PROMPT:
Give the listing back in full, exactly as written, with the pictures removed.
▶
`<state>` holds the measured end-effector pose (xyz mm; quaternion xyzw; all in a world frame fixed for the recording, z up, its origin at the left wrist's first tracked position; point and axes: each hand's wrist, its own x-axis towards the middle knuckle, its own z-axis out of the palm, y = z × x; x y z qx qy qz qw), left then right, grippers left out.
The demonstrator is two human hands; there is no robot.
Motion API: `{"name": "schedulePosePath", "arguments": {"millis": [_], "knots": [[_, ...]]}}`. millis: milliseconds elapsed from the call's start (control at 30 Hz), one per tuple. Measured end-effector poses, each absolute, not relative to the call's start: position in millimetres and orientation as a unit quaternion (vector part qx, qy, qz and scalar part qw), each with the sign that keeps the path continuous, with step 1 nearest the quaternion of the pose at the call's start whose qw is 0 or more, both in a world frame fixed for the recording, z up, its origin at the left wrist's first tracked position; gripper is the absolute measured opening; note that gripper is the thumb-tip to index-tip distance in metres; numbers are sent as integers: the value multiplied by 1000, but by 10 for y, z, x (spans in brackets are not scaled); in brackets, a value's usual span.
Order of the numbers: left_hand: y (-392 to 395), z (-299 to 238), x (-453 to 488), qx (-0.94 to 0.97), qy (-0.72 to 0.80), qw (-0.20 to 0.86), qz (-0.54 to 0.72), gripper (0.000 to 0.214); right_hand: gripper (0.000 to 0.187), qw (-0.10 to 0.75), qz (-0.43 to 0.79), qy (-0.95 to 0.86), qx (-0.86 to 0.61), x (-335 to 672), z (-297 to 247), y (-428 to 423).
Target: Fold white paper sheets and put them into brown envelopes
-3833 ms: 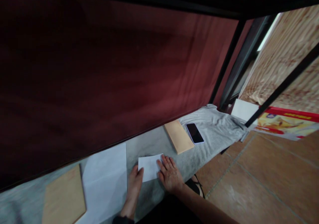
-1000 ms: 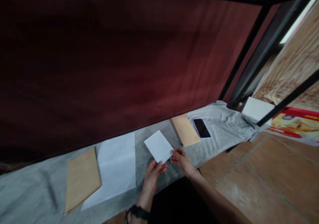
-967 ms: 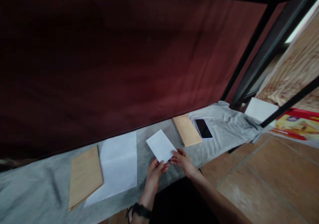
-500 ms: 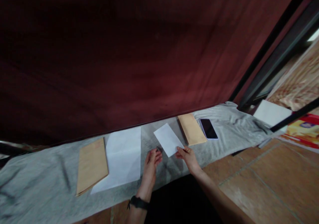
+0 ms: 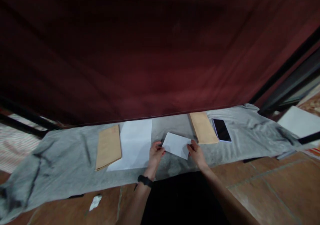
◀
ANSWER AREA:
`<state>` holds the measured end-effector pose (xyz mm; quaternion xyzw; all in a world frame fixed for the recording, z up, its origin at the left wrist's first tracked position; point and axes: each hand's wrist, its own x-axis towards the middle knuckle, its own z-axis out of the palm, y = z × x; x y z qx qy qz qw), left then right, grippers left out.
The demonstrator is two human hands; there is no robot.
Motion API: `{"name": "schedulePosePath", "arguments": {"millis": [_], "knots": [[_, ...]]}}`. millis: milliseconds elapsed from the call's start (control at 30 Hz), one per tuple. Measured end-effector poses, each absolute, not relative to the call's start: position in millimetres and orientation as a unit quaternion (vector part qx, qy, qz and scalar part qw), each with the sign that keeps the path continuous, with step 1 nearest the quaternion of the pose at the call's start whose qw is 0 or more, both in a world frame fixed for the recording, z up, its origin at the left wrist's first tracked position; gripper is the absolute measured opening; note that gripper is the thumb-tip to index-tip distance in metres; numbers are sent as integers: the value multiplied by 1000, but by 10 for y, z, x (spans in brackets are not scaled); in brackets, a value's usual span.
Order of the numbers: left_hand: y (-392 to 395), z (-299 to 238), x (-453 to 488), qx (-0.94 to 0.97), qy (-0.72 to 0.80), qw (-0.20 to 0.86), qz (-0.54 to 0.72), gripper (0.000 to 0.214); right_hand: gripper (0.000 to 0.187), qw (-0.10 to 0.75), qz (-0.43 to 0.79), qy (-0.95 to 0.86), qx (-0.86 to 0.61), x (-335 to 672), z (-297 to 247), y (-428 to 423).
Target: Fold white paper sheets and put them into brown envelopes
-3833 ms: 
-1000 ms: 
-967 ms: 
-500 ms: 
+0 ms: 

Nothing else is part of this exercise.